Selten spielten Animes nicht in Japan und wenn, dann in einem fiktiven Setting. Marvel gab, wie oben bereits erwähnt, nichts vor sondern überließ Madhouse die Entwicklung der Serien. Die Serien richteten sich eindeutig an ein erwachsenes Publikum, denn im Gegensatz zu westlichen Trickserien, werden Animes auch explizit für ältere Zuschauer produziert. Neben dem Setting war es wichtig  japanische Nebencharaktere einzuführen oder bereits existierende japanische Figuren aus den Marvel Comics in den Plot zu implementieren.
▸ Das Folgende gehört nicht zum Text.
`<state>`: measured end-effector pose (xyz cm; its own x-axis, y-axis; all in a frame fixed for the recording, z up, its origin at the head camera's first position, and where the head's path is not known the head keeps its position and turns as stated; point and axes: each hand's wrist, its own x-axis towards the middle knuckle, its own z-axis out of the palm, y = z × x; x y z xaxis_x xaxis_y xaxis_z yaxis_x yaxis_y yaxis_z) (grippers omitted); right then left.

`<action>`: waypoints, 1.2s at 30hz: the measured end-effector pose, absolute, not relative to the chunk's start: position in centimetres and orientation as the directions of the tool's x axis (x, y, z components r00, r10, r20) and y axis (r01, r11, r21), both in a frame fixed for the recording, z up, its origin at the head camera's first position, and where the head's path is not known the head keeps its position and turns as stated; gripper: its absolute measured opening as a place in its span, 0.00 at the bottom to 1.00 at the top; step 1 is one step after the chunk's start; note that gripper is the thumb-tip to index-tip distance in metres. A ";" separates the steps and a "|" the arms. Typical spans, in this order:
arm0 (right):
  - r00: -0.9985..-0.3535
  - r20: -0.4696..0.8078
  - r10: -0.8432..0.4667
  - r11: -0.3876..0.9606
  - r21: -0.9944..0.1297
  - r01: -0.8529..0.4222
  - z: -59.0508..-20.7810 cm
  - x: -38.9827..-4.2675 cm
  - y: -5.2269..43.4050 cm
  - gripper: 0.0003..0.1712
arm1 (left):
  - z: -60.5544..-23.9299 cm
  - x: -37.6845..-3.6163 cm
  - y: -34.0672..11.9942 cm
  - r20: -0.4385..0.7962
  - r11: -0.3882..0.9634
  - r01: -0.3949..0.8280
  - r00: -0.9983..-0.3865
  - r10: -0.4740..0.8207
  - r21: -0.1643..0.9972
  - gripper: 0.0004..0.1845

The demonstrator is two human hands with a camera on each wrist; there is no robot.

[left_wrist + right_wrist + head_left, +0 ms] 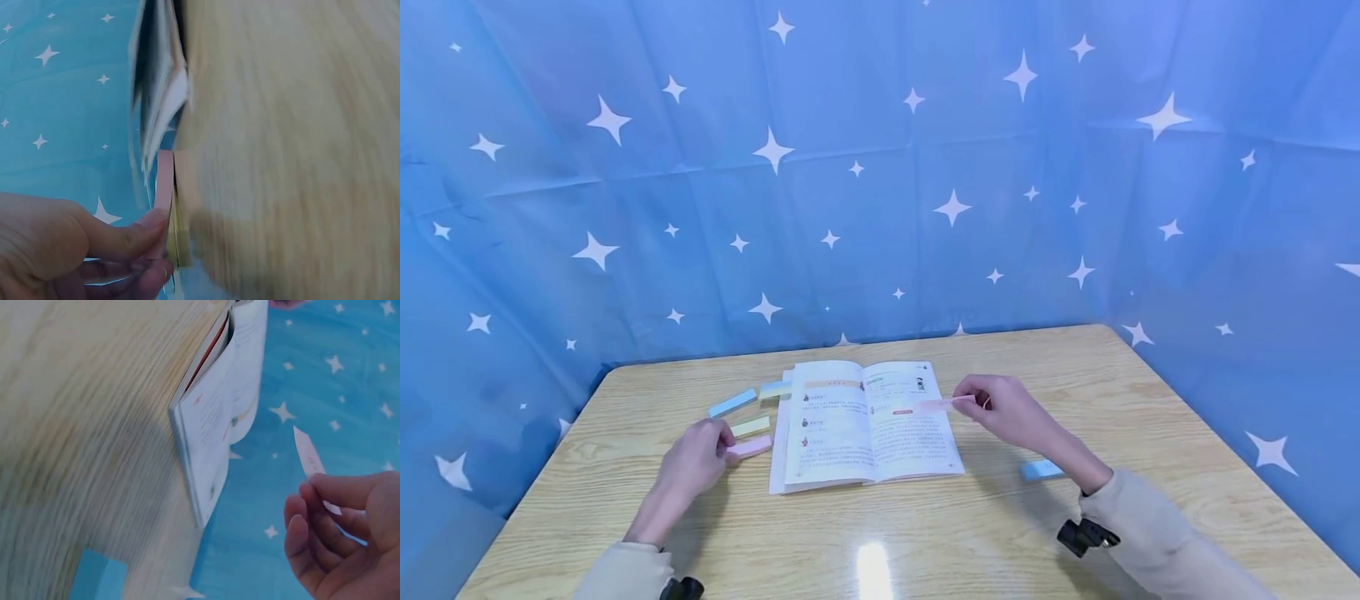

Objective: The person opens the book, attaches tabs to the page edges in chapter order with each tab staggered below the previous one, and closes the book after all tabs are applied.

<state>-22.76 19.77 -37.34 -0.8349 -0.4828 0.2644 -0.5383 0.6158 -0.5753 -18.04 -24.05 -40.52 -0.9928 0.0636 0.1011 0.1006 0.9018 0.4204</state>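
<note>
the left hand (696, 454) pinches a pink pad (751, 447) of paper between the thumb and the fingers, at the end which is farther from the book (867, 450). this pad is on the left side of the book, near its lower left edge. the right hand (1009, 408) holds a thin pink strip (936, 405) of paper; the thumb and the first finger are pressed together on it, and the other fingers are bent. in the head view the strip appears over the outer part of the right page, while in the right wrist view it is in the air, apart from the book.

the book lies open on the wooden table (820, 542), with printed text on both pages. just beyond the pink pad is a yellow pad (751, 427), and farther there is a blue pad (732, 403). a pad of blue and yellow colour (775, 389) is just beside the upper left edge of the book. another blue pad, the right one (1042, 469), lies near the right forearm. behind the table hangs a blue curtain (865, 100) with white stars. both sleeves (1165, 533) are light coloured.
</note>
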 end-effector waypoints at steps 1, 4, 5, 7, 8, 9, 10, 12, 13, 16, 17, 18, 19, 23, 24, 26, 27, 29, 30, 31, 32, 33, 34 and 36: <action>-0.842 0.255 -0.476 0.614 -0.589 -0.526 -37.5 -23.0 19.9 0.05 | -40.5 -18.0 -24.2 0.085 0.908 0.089 -0.995 0.059 0.410 0.05; -0.864 0.210 -0.458 0.602 -0.641 -0.475 -37.7 -23.6 20.4 0.07 | -40.2 -17.9 -24.2 0.053 0.927 0.067 -0.997 0.051 0.370 0.06; -0.872 0.193 -0.450 0.603 -0.654 -0.456 -37.8 -23.9 20.6 0.08 | -40.0 -17.9 -24.0 0.061 0.934 0.069 -0.997 0.050 0.351 0.06; -0.885 0.161 -0.436 0.602 -0.679 -0.420 -37.9 -24.6 20.8 0.09 | -39.6 -17.8 -23.3 0.098 0.943 0.082 -0.994 0.053 0.322 0.08; -0.891 0.145 -0.430 0.599 -0.692 -0.402 -37.9 -25.0 20.9 0.09 | -39.3 -17.9 -22.8 0.133 0.944 0.095 -0.990 0.055 0.315 0.09; -0.897 0.132 -0.421 0.599 -0.703 -0.384 -38.0 -25.4 21.0 0.10 | -39.1 -17.9 -22.1 0.179 0.943 0.112 -0.982 0.057 0.312 0.10; -0.902 0.119 -0.415 0.596 -0.713 -0.369 -38.1 -25.8 21.0 0.10 | -39.0 -18.0 -21.4 0.233 0.941 0.140 -0.970 0.068 0.307 0.10; -0.912 0.091 -0.399 0.597 -0.729 -0.334 -38.2 -26.6 21.1 0.10 | -38.7 -18.3 -19.6 0.338 0.932 0.213 -0.935 0.107 0.294 0.09; -0.920 0.073 -0.386 0.600 -0.738 -0.310 -38.2 -26.9 21.0 0.11 | -38.6 -18.6 -18.6 0.387 0.923 0.258 -0.912 0.135 0.286 0.09; -0.933 0.003 -0.359 0.603 -0.763 -0.235 -38.5 -27.7 20.9 0.11 | -38.5 -19.2 -15.4 0.454 0.897 0.370 -0.860 0.233 0.241 0.08; -0.937 -0.022 -0.349 0.604 -0.770 -0.207 -38.6 -27.9 20.9 0.11 | -38.4 -19.3 -14.3 0.450 0.890 0.397 -0.853 0.266 0.226 0.09; -0.939 -0.047 -0.339 0.602 -0.778 -0.178 -38.7 -28.1 20.8 0.11 | -38.5 -19.6 -13.2 0.438 0.881 0.421 -0.848 0.299 0.214 0.09; -0.942 -0.069 -0.330 0.604 -0.782 -0.155 -38.8 -28.2 20.7 0.12 | -38.5 -19.8 -12.2 0.419 0.873 0.441 -0.847 0.328 0.209 0.09; -0.946 -0.137 -0.293 0.623 -0.778 -0.080 -39.6 -28.8 20.4 0.12 | -38.8 -20.5 -8.3 0.298 0.846 0.488 -0.858 0.419 0.215 0.12; -0.947 -0.151 -0.285 0.627 -0.776 -0.065 -39.8 -28.9 20.4 0.12 | -39.0 -20.7 -7.5 0.266 0.838 0.499 -0.857 0.440 0.221 0.13; -0.944 -0.179 -0.278 0.635 -0.772 -0.040 -40.2 -29.1 20.6 0.12 | -39.2 -21.0 -6.1 0.191 0.831 0.507 -0.861 0.472 0.228 0.16; -0.942 -0.191 -0.276 0.637 -0.770 -0.030 -40.4 -29.1 20.6 0.12 | -39.4 -21.1 -5.4 0.160 0.828 0.513 -0.858 0.488 0.227 0.17; -0.939 -0.214 -0.269 0.636 -0.771 -0.007 -40.6 -29.1 20.9 0.12 | -39.7 -21.4 -4.2 0.104 0.825 0.518 -0.855 0.509 0.226 0.21; -0.938 -0.222 -0.267 0.635 -0.772 0.002 -40.7 -29.1 21.0 0.12 | -39.8 -21.6 -3.6 0.081 0.825 0.519 -0.853 0.515 0.223 0.22; -0.936 -0.229 -0.266 0.633 -0.774 0.009 -40.8 -29.1 21.1 0.12 | -39.9 -21.7 -3.1 0.056 0.829 0.516 -0.854 0.517 0.218 0.23; -0.936 -0.233 -0.265 0.630 -0.776 0.015 -40.9 -29.1 21.2 0.11 | -40.0 -21.9 -2.7 0.040 0.831 0.515 -0.854 0.519 0.209 0.24; -0.934 -0.239 -0.266 0.629 -0.777 0.020 -41.0 -29.1 21.3 0.11 | -40.1 -22.0 -2.3 0.024 0.835 0.513 -0.854 0.519 0.200 0.25; -0.933 -0.243 -0.266 0.630 -0.777 0.023 -41.1 -29.1 21.3 0.11 | -40.4 -22.2 -1.9 0.009 0.841 0.508 -0.857 0.516 0.187 0.25; -0.930 -0.247 -0.271 0.635 -0.772 0.020 -41.2 -29.1 21.2 0.11 | -40.9 -22.5 -1.4 -0.015 0.853 0.500 -0.861 0.508 0.153 0.26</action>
Zum Beispiel bekam die Figur Armor – die 2004 ihr Comicdebüt gab – eine tragende Rolle im X-Men Anime, während für den Blade Anime eine Eigenkreation namens Makoto eingeführt wurde. Somit sollten Identifikationsfiguren für die japanischen Zuschauer geschaffen werden. Auch bei Iron Man setzte man diese Methodik um. Bei Wolverine wirkte das natürlicher, weil ein großer Teil der Figurenhistorie bereits eng mit Japan verbunden war.  Apropos Verbunden: Es gab lose Verknüpfungen der Serien. So tauchte Wolverine in der Blade und Iron Man Serie auf. Während Cyclops von den X-Men einen Gastauftritt in der Wolverine Serie hatte.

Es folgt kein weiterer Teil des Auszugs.